10. Summarizing the ideas in this course

The point of this course was to teach the basic principles of how to use data to think about what we know. Using data to understand science, social or otherwise, is central to understanding what might be a reasonable understanding and what might not. All scientific work is as empirical as they can get, with usually the difficulty of obtaining informative data being the bottleneck. But learning from data goes beyond the formal work of science to just learning in general. We are often subject to others presenting data as a way of convincing us of their points, in the media, politics, and business. A solid understanding of how to think about what data is telling us is by now a basic required life skill.

Statistics, the field of applied mathematics that focuses on evaluating data, relies on probability, which itself relies on set theory (which we did not cover really for time constraints). So a fairly good understandning of probability theory is needed, for a multitude of reasons. We consider each observed datapoint as a draw from a random variable that describes what data we could have seen. These random variables are related to our theories of the world. Working with such random variables allows us to consider what data can tell us about this world. We convey what we learned using probabilities.
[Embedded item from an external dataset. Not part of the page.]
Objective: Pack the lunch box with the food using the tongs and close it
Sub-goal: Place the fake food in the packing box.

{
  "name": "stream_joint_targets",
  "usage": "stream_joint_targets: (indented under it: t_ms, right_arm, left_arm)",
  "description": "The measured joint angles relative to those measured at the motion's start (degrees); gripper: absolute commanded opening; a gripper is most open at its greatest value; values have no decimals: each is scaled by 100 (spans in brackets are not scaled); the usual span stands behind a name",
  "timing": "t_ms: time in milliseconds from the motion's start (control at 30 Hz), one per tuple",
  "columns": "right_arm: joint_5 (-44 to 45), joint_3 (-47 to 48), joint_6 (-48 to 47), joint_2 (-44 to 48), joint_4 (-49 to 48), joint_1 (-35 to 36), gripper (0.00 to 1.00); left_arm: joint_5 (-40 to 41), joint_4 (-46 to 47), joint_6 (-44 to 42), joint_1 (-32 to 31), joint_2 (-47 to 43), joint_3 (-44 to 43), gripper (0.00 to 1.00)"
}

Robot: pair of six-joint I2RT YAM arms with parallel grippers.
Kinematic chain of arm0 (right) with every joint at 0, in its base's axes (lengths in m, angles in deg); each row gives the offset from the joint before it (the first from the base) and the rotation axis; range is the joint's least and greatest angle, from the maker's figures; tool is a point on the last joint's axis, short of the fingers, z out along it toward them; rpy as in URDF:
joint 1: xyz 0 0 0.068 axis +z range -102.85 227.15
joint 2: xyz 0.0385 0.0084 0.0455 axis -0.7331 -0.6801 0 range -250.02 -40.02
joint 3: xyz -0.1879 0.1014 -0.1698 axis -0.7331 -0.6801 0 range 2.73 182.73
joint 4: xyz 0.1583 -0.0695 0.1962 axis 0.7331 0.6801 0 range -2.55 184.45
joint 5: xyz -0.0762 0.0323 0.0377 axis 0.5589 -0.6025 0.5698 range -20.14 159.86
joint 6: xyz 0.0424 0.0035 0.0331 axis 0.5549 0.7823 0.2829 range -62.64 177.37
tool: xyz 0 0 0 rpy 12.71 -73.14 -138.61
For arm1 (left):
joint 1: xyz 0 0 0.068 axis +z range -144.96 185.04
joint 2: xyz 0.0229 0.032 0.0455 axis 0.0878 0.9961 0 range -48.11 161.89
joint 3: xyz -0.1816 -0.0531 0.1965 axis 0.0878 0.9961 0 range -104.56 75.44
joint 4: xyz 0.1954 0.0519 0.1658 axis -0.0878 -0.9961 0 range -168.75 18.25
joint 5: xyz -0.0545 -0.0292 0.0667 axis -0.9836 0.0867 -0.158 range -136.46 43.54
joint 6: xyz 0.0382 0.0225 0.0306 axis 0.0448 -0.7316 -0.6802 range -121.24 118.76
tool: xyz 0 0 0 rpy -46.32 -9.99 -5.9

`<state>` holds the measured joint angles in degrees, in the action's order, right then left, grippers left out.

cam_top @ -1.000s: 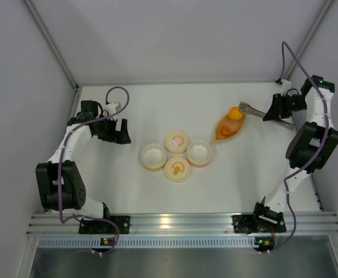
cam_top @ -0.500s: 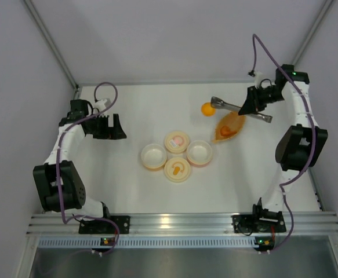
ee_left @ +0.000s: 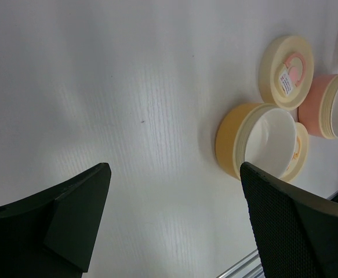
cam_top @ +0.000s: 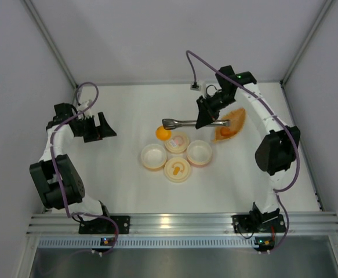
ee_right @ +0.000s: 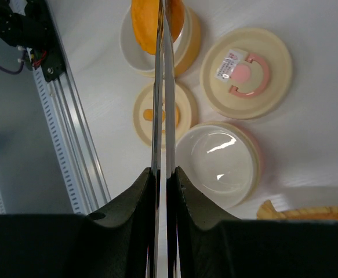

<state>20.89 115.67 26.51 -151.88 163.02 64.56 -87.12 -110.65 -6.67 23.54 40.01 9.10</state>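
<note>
- My right fingers [cam_top: 203, 117] are clamped on the tongs [cam_top: 183, 123], held level over the table [cam_top: 128, 104].
- The orange ball [cam_top: 163, 133] is at the tongs' tips, just beside the pink-marked lid [cam_top: 177, 141] and near the open yellow tub [cam_top: 153, 156].
- The pink tub [cam_top: 199, 153] stands open, beside both lids.
- My left fingers [cam_top: 105, 127] are spread wide with nothing between them, well apart from the tubs.

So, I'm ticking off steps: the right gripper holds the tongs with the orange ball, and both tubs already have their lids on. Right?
Not the lids: the top view shows the yellow tub and the pink tub open, the pink-marked lid and the orange-marked lid lying beside them. The right gripper does hold the tongs with the orange ball.
</note>
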Motion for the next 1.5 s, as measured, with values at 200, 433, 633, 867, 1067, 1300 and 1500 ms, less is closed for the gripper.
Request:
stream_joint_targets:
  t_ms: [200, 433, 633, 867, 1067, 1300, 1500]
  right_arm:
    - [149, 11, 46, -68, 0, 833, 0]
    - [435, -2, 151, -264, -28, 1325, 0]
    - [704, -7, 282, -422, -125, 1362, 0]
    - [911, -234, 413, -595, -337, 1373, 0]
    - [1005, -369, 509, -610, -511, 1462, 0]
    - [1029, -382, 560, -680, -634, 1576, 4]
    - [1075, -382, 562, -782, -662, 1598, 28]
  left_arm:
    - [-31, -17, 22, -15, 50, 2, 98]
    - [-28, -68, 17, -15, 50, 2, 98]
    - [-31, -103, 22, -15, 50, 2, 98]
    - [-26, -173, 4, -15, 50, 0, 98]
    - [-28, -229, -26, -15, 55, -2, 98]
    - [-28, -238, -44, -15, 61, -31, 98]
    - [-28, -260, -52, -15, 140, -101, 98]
But one needs to use the mathematical basis for statistics correctly. The primary mistake in understanding what data is telling us is not incorrectly constructing a t statistic, nor is it looking up the wrong distribution. The primary problem that leads users of data astray is that they have not measured what they were hoping to measure. We saw how to think about this in Chapter 6, (where again it was useful to think about conditional distributions to understand the problems). As models become more complicated as they will in future econometrics or statistical methods classes the opportunity for this problem becomes greater.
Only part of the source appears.